▶ _Task details_: Two lines below mark the span: the one containing "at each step" and the one containing "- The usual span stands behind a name". Set down both, plus every line between, exactly as they stand, and nothing else.

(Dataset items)
▶
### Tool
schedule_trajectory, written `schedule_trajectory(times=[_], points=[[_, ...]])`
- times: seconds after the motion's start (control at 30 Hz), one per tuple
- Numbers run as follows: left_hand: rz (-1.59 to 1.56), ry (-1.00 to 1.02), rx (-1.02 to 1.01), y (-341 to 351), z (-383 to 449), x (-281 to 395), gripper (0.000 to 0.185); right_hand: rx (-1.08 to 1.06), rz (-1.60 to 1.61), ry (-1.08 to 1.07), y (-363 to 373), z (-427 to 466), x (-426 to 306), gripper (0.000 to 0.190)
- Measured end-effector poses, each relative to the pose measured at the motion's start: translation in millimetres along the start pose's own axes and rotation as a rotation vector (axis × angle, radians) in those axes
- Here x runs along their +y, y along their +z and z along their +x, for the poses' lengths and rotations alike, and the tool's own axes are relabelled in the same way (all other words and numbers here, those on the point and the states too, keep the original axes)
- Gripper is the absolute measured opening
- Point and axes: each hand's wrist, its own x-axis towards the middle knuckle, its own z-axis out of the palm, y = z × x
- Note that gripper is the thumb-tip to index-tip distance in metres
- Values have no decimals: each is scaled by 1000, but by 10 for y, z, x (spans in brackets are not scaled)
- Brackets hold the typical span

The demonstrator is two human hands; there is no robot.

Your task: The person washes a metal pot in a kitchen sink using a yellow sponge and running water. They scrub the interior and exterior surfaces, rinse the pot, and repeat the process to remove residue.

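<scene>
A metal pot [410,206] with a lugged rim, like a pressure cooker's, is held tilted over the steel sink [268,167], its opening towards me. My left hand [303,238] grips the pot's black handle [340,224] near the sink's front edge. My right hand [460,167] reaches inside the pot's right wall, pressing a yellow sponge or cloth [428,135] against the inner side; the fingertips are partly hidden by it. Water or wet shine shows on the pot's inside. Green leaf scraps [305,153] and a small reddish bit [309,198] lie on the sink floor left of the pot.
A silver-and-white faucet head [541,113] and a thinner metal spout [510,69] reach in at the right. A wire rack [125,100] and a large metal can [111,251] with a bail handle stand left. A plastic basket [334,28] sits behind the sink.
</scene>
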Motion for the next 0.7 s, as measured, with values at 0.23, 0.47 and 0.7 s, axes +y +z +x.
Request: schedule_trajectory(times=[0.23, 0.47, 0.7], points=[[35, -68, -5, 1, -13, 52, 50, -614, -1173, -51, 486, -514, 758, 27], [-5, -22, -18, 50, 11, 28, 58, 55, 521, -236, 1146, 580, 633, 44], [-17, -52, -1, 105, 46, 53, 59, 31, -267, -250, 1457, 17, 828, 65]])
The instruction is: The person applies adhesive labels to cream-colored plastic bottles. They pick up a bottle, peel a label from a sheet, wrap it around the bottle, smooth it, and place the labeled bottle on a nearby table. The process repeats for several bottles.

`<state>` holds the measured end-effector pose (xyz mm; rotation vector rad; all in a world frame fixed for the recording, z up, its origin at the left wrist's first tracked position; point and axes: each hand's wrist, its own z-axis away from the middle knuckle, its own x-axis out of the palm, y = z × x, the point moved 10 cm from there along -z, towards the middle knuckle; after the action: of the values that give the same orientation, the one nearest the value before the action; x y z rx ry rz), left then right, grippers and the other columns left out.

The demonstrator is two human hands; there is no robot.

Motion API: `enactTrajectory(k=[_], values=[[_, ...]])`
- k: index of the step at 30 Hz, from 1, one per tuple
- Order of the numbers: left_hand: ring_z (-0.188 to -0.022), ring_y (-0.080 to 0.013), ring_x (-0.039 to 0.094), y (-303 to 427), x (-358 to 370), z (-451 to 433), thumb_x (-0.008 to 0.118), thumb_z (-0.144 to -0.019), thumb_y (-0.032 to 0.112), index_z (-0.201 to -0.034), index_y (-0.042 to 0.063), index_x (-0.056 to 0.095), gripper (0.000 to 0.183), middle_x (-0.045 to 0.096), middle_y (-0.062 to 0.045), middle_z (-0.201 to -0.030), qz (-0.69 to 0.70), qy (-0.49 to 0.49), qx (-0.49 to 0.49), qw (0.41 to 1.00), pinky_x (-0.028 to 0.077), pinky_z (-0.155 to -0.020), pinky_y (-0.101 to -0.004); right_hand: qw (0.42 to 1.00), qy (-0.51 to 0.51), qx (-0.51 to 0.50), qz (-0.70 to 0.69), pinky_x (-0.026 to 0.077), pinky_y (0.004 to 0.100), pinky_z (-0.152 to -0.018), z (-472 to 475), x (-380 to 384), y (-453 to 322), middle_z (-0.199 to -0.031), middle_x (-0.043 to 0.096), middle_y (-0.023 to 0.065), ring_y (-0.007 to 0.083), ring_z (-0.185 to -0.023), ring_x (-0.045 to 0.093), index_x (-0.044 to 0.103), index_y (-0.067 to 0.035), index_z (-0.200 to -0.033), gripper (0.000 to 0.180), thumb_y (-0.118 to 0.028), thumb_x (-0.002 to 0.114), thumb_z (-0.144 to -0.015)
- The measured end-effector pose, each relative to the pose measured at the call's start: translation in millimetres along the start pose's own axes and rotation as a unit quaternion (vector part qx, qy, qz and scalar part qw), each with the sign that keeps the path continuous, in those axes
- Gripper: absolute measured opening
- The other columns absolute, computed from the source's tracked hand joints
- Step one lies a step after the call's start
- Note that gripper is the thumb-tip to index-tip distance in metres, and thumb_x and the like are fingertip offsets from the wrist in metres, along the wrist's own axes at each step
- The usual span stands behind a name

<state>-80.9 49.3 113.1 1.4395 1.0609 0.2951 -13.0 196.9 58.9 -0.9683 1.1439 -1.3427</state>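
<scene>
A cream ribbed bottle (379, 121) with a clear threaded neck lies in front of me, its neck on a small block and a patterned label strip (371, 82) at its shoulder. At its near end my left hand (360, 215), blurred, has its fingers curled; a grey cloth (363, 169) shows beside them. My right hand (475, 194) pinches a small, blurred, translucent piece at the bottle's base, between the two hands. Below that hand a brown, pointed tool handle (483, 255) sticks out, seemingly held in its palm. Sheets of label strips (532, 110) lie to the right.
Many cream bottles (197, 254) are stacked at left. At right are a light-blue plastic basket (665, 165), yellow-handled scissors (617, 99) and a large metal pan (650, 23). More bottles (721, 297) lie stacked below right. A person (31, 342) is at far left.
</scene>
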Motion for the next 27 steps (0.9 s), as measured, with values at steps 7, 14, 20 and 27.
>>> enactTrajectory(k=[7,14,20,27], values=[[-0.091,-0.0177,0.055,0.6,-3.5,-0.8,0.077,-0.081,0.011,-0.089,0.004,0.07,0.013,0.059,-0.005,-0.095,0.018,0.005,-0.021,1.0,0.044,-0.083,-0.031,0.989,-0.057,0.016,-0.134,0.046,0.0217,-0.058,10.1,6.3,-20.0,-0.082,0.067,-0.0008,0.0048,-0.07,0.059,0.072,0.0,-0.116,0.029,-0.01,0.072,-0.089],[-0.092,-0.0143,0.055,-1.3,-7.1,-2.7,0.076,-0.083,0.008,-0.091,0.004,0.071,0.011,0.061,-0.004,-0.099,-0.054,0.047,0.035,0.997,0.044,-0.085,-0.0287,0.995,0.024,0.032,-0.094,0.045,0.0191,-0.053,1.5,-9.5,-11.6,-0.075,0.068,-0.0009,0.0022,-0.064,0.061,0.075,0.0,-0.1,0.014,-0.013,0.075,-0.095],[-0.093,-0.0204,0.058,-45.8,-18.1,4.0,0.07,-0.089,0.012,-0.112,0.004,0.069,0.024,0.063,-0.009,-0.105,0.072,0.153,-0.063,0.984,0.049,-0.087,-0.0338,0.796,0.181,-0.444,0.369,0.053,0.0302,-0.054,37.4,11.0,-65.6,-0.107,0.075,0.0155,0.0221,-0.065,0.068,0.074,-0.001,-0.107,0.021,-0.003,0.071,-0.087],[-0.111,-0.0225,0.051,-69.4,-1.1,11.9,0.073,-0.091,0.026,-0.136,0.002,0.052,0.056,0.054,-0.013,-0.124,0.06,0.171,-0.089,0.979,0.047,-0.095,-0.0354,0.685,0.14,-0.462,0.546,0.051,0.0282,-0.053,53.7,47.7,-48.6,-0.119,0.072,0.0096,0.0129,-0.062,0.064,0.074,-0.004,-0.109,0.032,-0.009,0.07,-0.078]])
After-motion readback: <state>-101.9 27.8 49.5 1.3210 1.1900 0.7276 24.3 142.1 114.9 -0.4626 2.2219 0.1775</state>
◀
▶ _Answer space_:
- Note that gripper is the thumb-tip to index-tip distance in metres, and thumb_x and the like are fingertip offsets from the wrist in metres, along the wrist's own axes at each step
- The usual span stands behind a name

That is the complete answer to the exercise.